Meccanismo di Difesa. (psicoanalisi). Metodo mobilitato dall'Io in risposta
al proprio segnale di pericolo, cioè l'ansia, quale protezione da minacce
interne ed esterne. Freud, pur riconoscendo l'esistenza di diversi M.d.D. ha
focalizzato l'attenzione soprattutto sulla rimozione. Anna Freud descrisse dettagliatamente
nove M.d.D.: regressione, formazione reattiva, annullamento retroattivo,
introiezione, identificazione, proiezione, rivolgimento contro la propria persona,
inversione nel contrario, sublimazione. Il DSM-IV (APA, 1994) elenca ventidue meccanismi
di difesa e stili difensivi specifici: affiliazione, aggressione passiva, altruismo,
annullamento, anticipazione, auto-affermazione, auto-osservazione, dissociazione,
fantasie autistiche, formazione reattiva, idealizzazione, identificazione proiettiva,
intellettualizzazione, ironia, lamentele con reiezione dell'aiuto altrui, messa
in atto (acting-out), negazione, onnipotenza, proiezione, razionalizzazione.
Microtrauma (definizione di Baranello, M.). evento o situazione soggettivamente
dolorosa che di per sé e nella maggior parte dei casi, non provoca effetti
significativamente negativi ai fini del processo di sviluppo della personalità.
Un microtrauma non è un trauma ma traumatica può essere la costanza
con cui tali eventi si ripetono. Un esempio di microtrauma può essere un rimprovero
da parte di una madre nei confronti di un bambino. Questo tipo di azione ha spesso
valore educativo e difficilmente produce conseguenze deleterie. Nel momento però
in cui l'atto avviene il bambino probabilmente percepisce l'evento come
soggettivamente doloroso. Se globalmente quella famiglia ha un buon funzionamento
e l'episodio rimane isolato e motivato, allora è pensabile che non ci
saranno conseguenze significative con connotazione negativa, e l'evento acquisisce
quel valore educativo di cui sopra. Ma se questo tipo di situazione diventa un “abuso”
cioè un cattivo o eccessivo uso del rimprovero, come costante nella modalità
di approccio al bambino, allora le probabilità di un effetto negativo sul
processo di sviluppo della personalità aumenterebbero.
Modello neocomportamentale di mediazione stimolo-risposta.
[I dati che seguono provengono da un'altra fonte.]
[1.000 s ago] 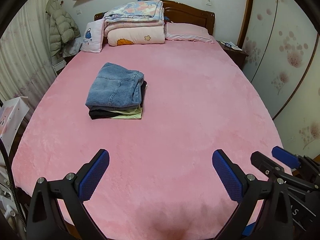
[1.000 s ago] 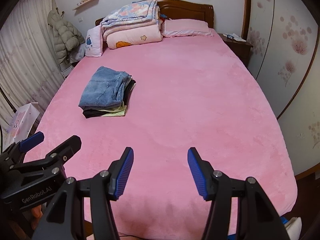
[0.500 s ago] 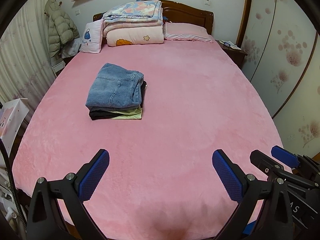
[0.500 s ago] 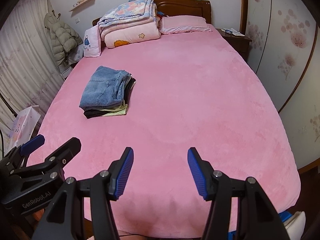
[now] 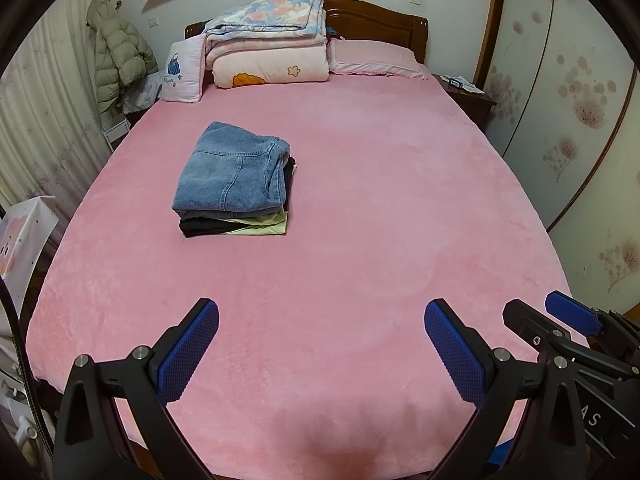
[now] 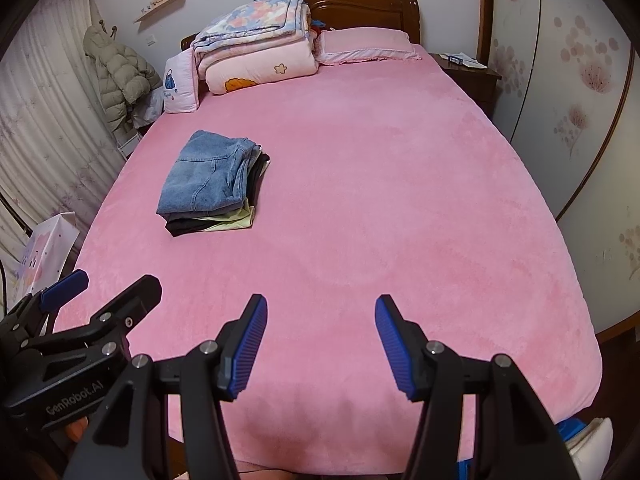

E' un approccio
comportamentista. Rappresenta l'applicazione dei principi del condizionamento
operante ma, a differenza di questo, il modello S-R è mediazionale. Le tecniche
più utilizzate sono la desensibilizzazione sistematica e il flooding.
Entrambe sono finalizzate all'estinzione dell'ansia latente che presumibilmente
alimenta i disturbi fobici. Secondo l'assunto di base, i processi non manifesti
seguono le regole dell'apprendimento che governano il comportamento manifesto.